FDA-Mandated Product Recall
The Company periodically incurs product liability claims based on product that is sold to customers that may be defective or otherwise not in accordance with the customer’s requirements. In the first quarter of 2017, the Company was made aware of a claim for product that was subject to a product recall. As of December 31, 2017, the Company had recorded a total charge of approximately $12.8 million with respect to this claim. In addition to the charge of $1.8 million recorded in the first quarter of 2017, an additional $3.5 million was recorded during the second quarter of 2017 and $7.5 million recorded during the fourth quarter of 2017. Additionally, $3.1 million was paid in the fourth quarter of 2017 to the customer relating to the product claim. The second quarter charge reflects additional information on specific volumes of affected products. The fourth quarter charge reflects additional information received regarding business interruption loss, including the amount of product that was ultimately returned and the customer’s direct manufacturing and other production costs, costs related to the customer’s recall efforts, costs to dispose of the defective product, legal and administrative costs, and other claims that the customer made.
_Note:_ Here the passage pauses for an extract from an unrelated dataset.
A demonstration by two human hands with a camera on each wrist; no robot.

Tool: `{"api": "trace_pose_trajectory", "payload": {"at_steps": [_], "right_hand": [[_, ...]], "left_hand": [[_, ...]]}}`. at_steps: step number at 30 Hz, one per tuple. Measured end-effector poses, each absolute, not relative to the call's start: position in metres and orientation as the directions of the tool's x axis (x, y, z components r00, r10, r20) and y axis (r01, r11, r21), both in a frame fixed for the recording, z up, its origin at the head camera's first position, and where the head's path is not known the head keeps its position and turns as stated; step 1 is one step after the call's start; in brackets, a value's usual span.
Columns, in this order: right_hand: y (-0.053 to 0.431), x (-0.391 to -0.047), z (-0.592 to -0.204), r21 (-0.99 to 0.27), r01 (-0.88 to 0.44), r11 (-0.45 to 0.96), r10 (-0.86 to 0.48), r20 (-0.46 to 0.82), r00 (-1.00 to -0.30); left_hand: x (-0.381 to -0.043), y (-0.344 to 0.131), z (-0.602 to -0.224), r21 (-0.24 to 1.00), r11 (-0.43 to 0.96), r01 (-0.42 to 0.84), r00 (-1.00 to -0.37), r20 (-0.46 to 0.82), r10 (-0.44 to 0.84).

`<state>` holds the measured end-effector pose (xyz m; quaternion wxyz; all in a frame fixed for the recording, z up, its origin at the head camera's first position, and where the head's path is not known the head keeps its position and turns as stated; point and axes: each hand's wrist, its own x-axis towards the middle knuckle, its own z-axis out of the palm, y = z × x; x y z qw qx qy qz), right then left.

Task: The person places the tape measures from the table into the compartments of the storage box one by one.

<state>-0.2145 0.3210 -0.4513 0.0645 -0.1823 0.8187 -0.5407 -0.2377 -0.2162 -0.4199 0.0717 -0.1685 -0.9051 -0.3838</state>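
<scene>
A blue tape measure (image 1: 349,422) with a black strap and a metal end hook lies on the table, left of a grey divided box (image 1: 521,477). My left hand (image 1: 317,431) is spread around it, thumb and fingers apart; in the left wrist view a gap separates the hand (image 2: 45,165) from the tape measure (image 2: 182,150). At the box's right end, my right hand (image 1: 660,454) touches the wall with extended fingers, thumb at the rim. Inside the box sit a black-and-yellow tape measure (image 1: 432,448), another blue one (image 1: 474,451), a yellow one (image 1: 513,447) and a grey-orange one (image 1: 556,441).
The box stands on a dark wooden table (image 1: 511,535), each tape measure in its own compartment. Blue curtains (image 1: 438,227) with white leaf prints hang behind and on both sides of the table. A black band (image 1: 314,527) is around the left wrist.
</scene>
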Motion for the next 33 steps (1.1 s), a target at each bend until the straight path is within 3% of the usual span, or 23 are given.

The amounts accrued represents an accrual for the claim based on management's best estimate of losses. While it is probable that the Company will incur additional losses related to this claim, the amount of the ultimate claim that will be paid is not currently estimable until the Company has completed the evaluation of support provided and has completed appropriate discussions with claimants. While it is not currently possible to estimate the amount of losses, such losses when recorded will affect income from operations in future individual quarters. The Company does not believe that the ultimate settlement of the claim will have a material impact on its financial condition. Separately, the Company expects to pursue reimbursement of all or a portion of costs, once incurred, from its insurance company and/or the supplier; however, the nature, timing and amount of any such reimbursement cannot be determined at this time.
Other
The Company determines estimates of reasonably possible losses or ranges of reasonably possible losses in excess of related accrued liabilities, if any, when it has determined that either a loss is reasonably possible or a loss in excess of accrued amounts is reasonably possible and the amount of losses or range of losses is determinable. For all third party contingencies (including labor, contract, technology, tax, product-related claims and business litigation), the Company currently estimates that the aggregate range of reasonably possible losses in excess of any accrued liabilities is $0 to approximately $15 million. The estimates included in this amount are based on the Company’s analysis of currently available information and, as new information is obtained, these estimates may change. Due to the inherent subjectivity of the assessments and the unpredictability of outcomes of legal proceedings, any amounts accrued or included in this aggregate amount may not represent the ultimate loss to the Company from the matters in question. Thus, the Company’s exposure and ultimate losses may be higher or lower, and possibly significantly so, than the amounts accrued or the range disclosed above.
Spanish Capital Tax
The Spanish tax authorities alleged claims for a capital tax and the Appellate Court rejected one of the two bases upon which the Company based its capital tax position. On January 22, 2014, the Company filed an appeal and in order to avoid future interest costs in the event its appeal was unsuccessful, the Company paid €9.8 million ($11.2 million, representing the principal amount) during the first quarter of 2014. On February 24, 2016, the Company received a favorable ruling on its appeal from the Spanish Supreme Court which overruled a lower court ruling. As a result of this decision, the Company reversed the previously recorded provision of €9.8 million ($10.5 million) for the year ended December 31, 2015. During 2016, the Company recorded additional income of $2.3 million related to the finalization of amounts received from the authorities. This amount has principally been reflected as a reduction of administrative expense.